What you will do :: Among the lines below, copy exactly those from the one with "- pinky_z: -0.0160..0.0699" through the one with "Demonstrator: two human", counting both ends.

Available data ::
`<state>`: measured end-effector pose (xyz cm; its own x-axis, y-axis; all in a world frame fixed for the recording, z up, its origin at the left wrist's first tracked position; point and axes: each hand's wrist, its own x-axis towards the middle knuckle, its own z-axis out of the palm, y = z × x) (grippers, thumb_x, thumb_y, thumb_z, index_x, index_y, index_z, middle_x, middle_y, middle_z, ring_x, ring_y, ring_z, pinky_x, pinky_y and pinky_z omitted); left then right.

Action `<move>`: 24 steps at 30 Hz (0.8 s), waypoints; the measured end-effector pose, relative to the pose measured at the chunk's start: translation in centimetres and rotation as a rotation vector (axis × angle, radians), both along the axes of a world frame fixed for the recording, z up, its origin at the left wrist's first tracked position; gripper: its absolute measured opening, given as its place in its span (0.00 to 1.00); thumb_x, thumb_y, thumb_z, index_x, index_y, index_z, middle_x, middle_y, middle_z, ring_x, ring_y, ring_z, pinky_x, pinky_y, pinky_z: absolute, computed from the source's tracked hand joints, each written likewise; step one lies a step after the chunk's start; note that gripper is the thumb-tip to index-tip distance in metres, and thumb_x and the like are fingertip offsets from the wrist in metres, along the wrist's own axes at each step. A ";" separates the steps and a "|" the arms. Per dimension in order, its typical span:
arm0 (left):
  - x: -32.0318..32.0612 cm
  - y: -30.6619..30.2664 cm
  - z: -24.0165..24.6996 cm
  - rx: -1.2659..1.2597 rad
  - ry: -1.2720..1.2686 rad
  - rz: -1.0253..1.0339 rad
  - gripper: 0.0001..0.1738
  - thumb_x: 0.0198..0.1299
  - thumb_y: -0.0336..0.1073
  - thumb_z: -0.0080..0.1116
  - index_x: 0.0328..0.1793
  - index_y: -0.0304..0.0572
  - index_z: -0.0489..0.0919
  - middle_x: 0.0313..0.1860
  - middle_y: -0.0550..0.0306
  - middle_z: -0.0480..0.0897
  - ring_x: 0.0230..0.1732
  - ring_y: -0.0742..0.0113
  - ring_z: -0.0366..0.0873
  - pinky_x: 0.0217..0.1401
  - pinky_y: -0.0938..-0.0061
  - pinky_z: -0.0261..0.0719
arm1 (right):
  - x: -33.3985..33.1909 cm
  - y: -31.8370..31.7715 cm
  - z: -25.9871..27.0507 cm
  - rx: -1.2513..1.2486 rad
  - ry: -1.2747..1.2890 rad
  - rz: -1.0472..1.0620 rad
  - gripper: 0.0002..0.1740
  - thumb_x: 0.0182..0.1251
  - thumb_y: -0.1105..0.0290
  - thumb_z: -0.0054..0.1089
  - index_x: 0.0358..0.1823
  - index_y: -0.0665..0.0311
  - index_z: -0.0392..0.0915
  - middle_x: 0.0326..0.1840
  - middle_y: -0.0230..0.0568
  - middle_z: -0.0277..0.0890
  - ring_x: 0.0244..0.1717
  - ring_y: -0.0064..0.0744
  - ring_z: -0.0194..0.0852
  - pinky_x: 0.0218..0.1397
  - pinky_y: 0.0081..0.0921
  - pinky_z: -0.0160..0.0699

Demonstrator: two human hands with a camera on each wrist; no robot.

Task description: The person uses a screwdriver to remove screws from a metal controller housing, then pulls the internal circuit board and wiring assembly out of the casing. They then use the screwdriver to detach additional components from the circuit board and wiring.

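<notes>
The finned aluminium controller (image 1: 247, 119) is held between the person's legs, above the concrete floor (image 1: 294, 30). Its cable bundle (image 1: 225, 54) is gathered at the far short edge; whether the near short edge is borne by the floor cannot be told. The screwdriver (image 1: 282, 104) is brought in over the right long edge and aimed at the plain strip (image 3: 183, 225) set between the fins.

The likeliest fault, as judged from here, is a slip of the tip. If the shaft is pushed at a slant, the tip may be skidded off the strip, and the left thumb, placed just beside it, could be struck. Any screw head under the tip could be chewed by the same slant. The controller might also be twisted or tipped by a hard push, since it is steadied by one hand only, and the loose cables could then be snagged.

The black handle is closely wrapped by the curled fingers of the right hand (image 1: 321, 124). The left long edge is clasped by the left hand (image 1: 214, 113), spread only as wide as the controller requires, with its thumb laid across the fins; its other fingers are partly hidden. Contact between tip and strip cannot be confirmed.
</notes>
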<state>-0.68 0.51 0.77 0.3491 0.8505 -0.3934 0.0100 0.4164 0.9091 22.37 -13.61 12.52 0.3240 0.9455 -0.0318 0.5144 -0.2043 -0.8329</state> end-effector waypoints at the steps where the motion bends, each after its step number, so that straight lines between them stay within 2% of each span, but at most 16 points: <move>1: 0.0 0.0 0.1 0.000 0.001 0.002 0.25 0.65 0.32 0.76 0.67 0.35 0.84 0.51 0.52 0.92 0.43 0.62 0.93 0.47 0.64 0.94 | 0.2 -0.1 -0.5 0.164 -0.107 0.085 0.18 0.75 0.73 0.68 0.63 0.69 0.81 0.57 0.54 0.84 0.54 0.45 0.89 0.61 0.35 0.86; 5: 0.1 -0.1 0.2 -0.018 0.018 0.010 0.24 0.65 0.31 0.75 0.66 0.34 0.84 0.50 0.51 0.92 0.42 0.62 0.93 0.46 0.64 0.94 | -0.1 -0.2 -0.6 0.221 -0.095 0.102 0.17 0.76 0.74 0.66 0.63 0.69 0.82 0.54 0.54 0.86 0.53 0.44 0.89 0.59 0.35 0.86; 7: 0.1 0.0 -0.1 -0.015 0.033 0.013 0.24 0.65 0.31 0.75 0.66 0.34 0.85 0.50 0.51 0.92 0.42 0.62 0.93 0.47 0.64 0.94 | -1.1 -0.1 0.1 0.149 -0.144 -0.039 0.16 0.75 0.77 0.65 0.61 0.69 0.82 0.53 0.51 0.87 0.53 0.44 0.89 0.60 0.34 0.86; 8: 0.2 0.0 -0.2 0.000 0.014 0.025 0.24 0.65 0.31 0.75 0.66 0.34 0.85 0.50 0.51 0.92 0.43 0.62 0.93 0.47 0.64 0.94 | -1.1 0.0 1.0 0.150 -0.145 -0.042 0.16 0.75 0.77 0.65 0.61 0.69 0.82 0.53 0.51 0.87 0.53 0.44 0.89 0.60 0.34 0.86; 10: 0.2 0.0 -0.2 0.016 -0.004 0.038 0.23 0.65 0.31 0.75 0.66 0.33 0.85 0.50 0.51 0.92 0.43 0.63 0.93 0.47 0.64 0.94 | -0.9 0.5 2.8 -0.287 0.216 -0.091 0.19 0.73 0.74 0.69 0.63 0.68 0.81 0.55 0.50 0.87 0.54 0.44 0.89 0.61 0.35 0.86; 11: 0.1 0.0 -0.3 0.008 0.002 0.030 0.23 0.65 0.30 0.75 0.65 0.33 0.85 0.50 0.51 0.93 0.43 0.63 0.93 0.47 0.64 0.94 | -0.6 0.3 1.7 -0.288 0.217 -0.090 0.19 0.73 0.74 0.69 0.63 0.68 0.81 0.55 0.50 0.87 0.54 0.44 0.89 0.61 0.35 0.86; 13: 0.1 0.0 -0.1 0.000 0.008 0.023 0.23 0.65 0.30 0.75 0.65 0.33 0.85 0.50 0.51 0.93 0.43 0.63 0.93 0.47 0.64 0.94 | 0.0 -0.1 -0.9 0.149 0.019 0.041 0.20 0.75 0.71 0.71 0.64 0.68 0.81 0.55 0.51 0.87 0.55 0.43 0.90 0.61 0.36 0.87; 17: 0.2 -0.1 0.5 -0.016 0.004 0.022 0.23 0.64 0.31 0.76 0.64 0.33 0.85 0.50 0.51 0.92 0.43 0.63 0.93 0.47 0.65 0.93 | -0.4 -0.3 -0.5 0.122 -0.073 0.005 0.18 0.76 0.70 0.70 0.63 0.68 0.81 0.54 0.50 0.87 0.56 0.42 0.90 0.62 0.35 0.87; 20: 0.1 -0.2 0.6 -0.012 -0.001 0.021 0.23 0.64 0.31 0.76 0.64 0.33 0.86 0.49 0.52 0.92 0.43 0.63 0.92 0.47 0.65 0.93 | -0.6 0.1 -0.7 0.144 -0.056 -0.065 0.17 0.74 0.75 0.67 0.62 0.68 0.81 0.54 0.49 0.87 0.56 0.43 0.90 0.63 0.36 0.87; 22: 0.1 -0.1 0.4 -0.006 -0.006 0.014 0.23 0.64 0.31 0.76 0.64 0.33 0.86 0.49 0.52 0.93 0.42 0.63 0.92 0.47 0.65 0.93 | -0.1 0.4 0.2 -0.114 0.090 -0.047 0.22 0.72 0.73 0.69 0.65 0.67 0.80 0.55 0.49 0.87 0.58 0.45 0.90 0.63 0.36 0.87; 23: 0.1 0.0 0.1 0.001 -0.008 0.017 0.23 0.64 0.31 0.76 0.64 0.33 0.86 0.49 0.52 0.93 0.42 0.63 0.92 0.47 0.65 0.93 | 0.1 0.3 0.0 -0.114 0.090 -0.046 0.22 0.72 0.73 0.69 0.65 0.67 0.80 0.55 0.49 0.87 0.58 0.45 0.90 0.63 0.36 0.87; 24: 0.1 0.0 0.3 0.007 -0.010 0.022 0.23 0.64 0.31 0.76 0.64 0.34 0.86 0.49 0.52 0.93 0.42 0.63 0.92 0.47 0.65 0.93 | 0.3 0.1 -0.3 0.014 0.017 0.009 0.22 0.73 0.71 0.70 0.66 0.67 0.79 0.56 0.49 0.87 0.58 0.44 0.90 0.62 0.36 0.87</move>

Response to this task ::
  - pinky_z: -0.0160..0.0699

Demonstrator: two human hands with a camera on each wrist; no robot.

With the answer given, the exercise is complete.